> Task directions: Go through the entries and transcribe each one exactly, dropping the pictures.

> Extracted data entries:
/---

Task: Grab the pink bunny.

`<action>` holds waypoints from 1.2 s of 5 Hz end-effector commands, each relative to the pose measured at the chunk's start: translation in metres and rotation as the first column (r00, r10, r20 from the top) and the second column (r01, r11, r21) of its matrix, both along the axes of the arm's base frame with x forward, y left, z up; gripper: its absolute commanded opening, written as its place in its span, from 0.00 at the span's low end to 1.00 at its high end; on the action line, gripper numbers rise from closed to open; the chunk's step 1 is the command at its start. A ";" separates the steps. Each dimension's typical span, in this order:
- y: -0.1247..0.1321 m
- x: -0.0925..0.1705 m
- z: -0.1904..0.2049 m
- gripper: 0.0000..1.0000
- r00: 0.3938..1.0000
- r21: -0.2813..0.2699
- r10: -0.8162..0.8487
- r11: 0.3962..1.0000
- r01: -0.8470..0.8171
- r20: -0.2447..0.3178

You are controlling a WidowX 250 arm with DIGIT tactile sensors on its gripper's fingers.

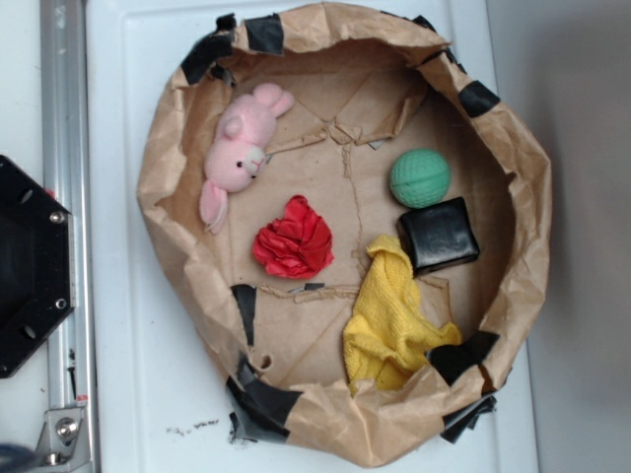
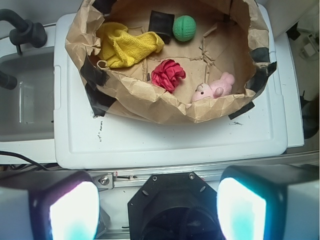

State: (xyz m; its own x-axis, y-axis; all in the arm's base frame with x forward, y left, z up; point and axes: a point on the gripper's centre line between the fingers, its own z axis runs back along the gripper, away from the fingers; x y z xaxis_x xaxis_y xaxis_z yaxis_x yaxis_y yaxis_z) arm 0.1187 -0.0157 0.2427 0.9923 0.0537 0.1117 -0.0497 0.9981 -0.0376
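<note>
Approach not begun yet: the gripper [image 2: 157, 210] hangs spread wide and empty, well back from the paper bag [image 2: 150, 105] (bunny side nearest), and must reach over its rim to the pink bunny [image 1: 237, 153] lying beside the red cloth [image 1: 293, 237].

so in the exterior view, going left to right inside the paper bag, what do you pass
pink bunny → red cloth → green ball. The yellow cloth and black block span overlapping stretches towards the right, so their places in the order are unclear.
</note>
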 end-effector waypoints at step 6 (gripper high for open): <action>0.075 0.116 -0.165 1.00 0.509 0.095 0.850 0.500 -0.861 0.135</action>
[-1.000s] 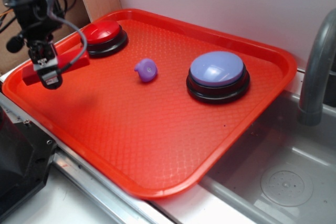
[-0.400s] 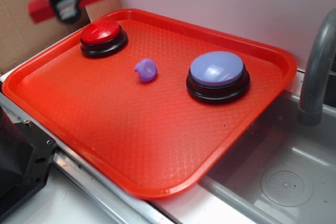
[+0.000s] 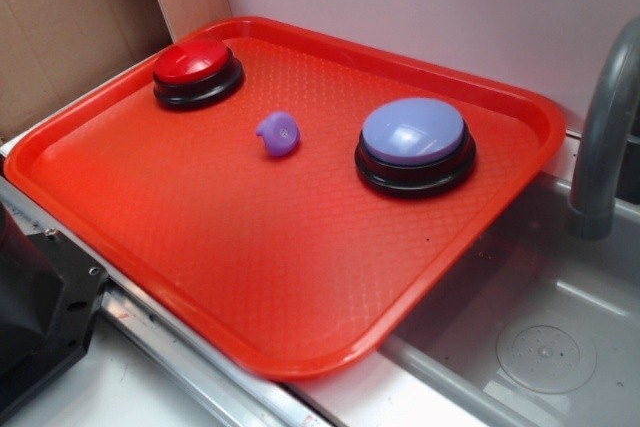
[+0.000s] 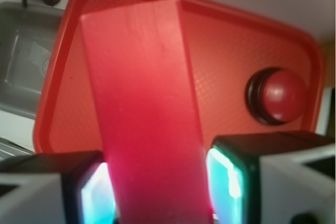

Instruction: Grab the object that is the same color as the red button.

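Above tray [image 4: 63, 66], long red block [image 4: 147, 119]

1. A large red plastic tray [image 3: 300, 277] with a fine textured surface lies beside a grey metal sink [image 3: 520, 347].
2. A small purple lump [image 3: 278, 134] rests on the tray — apart from the others.
3. A lavender-domed button on a black round base [image 3: 414, 145] stands to the right of the lump.
4. A grey curved faucet pipe [image 3: 603, 137] rises at the right edge.
5. Brown cardboard [image 3: 60, 37] stands behind — at the left.
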You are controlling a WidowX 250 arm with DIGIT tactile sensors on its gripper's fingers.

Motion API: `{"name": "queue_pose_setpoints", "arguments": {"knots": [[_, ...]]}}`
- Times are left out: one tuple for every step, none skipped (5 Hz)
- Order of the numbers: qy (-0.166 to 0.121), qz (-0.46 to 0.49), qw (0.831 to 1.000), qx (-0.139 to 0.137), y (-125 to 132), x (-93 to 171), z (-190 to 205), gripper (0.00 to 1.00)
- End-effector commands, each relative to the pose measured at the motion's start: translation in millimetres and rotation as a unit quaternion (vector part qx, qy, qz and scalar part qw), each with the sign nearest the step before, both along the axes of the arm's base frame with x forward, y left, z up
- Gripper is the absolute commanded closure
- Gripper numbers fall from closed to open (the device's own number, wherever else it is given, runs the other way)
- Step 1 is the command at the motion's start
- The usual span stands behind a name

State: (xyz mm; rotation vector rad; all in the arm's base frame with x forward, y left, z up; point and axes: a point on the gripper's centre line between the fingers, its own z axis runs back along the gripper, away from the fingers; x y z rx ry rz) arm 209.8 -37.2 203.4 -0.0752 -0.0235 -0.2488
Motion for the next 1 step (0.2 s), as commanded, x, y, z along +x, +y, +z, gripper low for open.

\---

> Exercise output:
Task: Grab the pink bunny.

`<action>` holds waypoints from 1.2 s of 5 Hz end-effector commands, each relative to the pose measured at the chunk's start: translation in metres and rotation as the first column (r00, r10, r20 from the top) and the second column (r01, r11, r21) of its matrix, both along the axes of the arm's base frame with x forward, y left, z up; gripper: its absolute commanded opening, written as its place in its span, from 0.00 at the span's low end to 1.00 at its high end; on the action line, gripper numbers rise from closed to open; the chunk's step 1 is the command at its start. A ";" separates the steps. Each dimension's typical span, in this order:
- y: -0.1247..0.1321 m
- x: -0.0925..0.1705 m
- z: -0.1904..0.2049 m
- gripper: 0.0000..1.0000
- r00: 0.3938..1.0000
- r21: -0.2813..0.2699
- r10: -0.8162..0.8487
- r11: 0.3962..1.0000
- r01: -0.8470..0.8171
- r20: -0.2447..0.3178

You are controlling a WidowX 250 arm with DIGIT tactile sensors on its gripper's fingers.


State: (xyz m; its own x-axis, y-axis; all in the arm's base frame with x forward, y left, z up; point and axes: a point on the gripper's centre line between the fingers, its own z axis runs back along the gripper, away from the fingers; x y z xaxis_x xaxis_y xaxis_z yaxis_x yaxis_y yaxis_z) arm 0.1187 -0.0157 0.2427 0.9923 0.0537 0.1117 -0.0497 0.9981 -0.0376
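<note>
Approach not begun yet: the gripper [image 2: 157, 210] hangs spread wide and empty, well back from the paper bag [image 2: 150, 105] (bunny side nearest), and must reach over its rim to the pink bunny [image 1: 237, 153] lying beside the red cloth [image 1: 293, 237].

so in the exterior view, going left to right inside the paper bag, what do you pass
pink bunny → red cloth → green ball. The yellow cloth and black block span overlapping stretches towards the right, so their places in the order are unclear.
</note>
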 end-effector waypoints at step 6 (gripper high for open): <action>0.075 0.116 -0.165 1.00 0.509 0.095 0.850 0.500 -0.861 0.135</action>
[-1.000s] 
[-0.400s] 
[+0.000s] 
[+0.000s] 

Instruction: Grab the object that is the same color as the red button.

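Above tray [image 4: 63, 66], long red block [image 4: 147, 119]

1. A large red plastic tray [image 3: 300, 277] with a fine textured surface lies beside a grey metal sink [image 3: 520, 347].
2. A small purple lump [image 3: 278, 134] rests on the tray — apart from the others.
3. A lavender-domed button on a black round base [image 3: 414, 145] stands to the right of the lump.
4. A grey curved faucet pipe [image 3: 603, 137] rises at the right edge.
5. Brown cardboard [image 3: 60, 37] stands behind — at the left.
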You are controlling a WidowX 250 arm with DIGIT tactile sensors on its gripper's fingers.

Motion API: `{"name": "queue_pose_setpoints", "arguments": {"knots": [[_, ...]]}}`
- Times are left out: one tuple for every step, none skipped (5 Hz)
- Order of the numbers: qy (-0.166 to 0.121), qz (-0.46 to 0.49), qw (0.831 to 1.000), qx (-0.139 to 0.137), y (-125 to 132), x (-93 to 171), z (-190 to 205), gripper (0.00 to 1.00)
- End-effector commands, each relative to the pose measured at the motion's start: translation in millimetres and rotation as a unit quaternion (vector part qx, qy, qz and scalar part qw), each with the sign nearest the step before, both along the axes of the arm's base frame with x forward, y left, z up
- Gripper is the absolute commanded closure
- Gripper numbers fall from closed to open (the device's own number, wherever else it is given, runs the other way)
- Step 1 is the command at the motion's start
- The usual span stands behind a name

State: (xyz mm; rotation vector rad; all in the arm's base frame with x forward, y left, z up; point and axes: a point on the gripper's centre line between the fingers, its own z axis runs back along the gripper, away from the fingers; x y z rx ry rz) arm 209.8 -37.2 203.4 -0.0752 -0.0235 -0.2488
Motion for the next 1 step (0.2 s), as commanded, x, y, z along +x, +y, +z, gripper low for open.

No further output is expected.